Ils s'endormirent enlacés et, le lendemain, il lui refit l'amour, lentement, délicatement, le regard noir ancré dans le sien et, au milieu de sa jouissance, elle aurait pu jurer entendre "je t'aime".

Les funérailles avaient eu lieu et ils avaient décidé d'un commun accord de ne rien changer à leurs projets. Severus avait brassé autant de potion anti-douleur que nécessaire pour accompagner les derniers jours de Percy. Molly restait à son chevet jour et nuit, refusant de s'éloigner un instant de celui qu'elle allait perdre encore, de façon définitive cette fois-ci.

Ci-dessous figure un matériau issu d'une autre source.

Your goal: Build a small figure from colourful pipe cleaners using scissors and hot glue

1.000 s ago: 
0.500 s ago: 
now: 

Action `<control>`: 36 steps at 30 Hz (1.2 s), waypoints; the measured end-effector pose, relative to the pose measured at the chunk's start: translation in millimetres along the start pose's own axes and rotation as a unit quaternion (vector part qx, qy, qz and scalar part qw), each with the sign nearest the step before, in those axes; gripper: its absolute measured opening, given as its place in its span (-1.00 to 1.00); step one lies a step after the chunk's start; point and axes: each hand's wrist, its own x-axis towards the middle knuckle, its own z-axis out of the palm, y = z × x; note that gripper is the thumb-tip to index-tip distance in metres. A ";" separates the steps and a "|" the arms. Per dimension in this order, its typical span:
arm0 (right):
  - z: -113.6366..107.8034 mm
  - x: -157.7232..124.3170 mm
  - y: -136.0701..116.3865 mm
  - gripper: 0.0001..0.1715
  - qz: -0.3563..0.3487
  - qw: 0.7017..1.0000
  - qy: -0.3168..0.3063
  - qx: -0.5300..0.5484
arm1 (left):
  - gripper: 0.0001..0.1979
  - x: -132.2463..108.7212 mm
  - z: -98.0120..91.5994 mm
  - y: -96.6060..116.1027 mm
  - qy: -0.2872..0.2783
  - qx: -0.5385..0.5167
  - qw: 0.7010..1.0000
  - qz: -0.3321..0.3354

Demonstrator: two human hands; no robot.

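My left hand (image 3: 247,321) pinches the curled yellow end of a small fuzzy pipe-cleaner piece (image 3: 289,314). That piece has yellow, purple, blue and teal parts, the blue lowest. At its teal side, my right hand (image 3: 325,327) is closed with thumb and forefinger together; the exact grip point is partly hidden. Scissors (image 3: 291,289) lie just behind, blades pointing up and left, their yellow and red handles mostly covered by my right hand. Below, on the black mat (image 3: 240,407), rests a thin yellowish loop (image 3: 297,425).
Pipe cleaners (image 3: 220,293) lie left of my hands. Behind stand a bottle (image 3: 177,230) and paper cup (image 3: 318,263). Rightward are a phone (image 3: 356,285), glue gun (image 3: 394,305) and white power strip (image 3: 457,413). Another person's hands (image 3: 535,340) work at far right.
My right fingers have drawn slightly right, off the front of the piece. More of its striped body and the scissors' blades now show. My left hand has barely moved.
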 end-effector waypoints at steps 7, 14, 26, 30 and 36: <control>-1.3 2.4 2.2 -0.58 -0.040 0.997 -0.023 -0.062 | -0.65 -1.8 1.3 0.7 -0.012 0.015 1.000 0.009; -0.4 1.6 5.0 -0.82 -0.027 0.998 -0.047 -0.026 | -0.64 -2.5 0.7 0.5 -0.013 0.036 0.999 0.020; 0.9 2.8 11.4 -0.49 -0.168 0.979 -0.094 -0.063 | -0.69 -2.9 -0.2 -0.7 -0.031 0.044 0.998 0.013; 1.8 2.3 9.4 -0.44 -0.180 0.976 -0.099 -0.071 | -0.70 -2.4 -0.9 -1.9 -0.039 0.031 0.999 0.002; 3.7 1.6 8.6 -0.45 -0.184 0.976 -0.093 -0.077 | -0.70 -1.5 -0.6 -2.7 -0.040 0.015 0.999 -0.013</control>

Quelques jours après l'attaque, Poppy avait profité d'un passage de Severus à l'infirmerie, alors qu'il lui apportait des potions, pour le prendre à part et lui poser la question qui lui brûlait les lèvres.

- Depuis quand, Severus…?

Il leva un sourcil interrogateur et elle se sentit obligée de préciser.

- Ton Patronus. Depuis quand a-t-il changé ?

- Je n'en ai aucune idée, répondit-il honnêtement. Cela faisait longtemps que je n'avais pas eu à invoquer ce sort. Je pense qu'il a changé après que je me sois lié à Hermione.

- Hermione, hein…? sourit Poppy.

Il la regarda sans rien dire et, étonnement, d'un regard tout à fait sérieux.

- Elle m'a sauvé la vie, Poppy. Sans hésiter.

- L'homme aux jambes arrachées, c'était elle..? souffla la médicomage

- Oui. Elle ne s'en est pas encore remise.

- C'est normal. Elle est d'une nature empathique. D'avoir tué un homme de sang-froid a dû la choquer…

- Deux…

La vieille femme leva des yeux étonnés.

- Deux…?

- Le Mangemort éventré.

Elle hocha la tête.

- Pauvre petite. Soutiens-la Severus. De ce que j'ai pu voir, elle t'apprécie beaucoup. Tu comptes plus que tu ne le penses pour elle.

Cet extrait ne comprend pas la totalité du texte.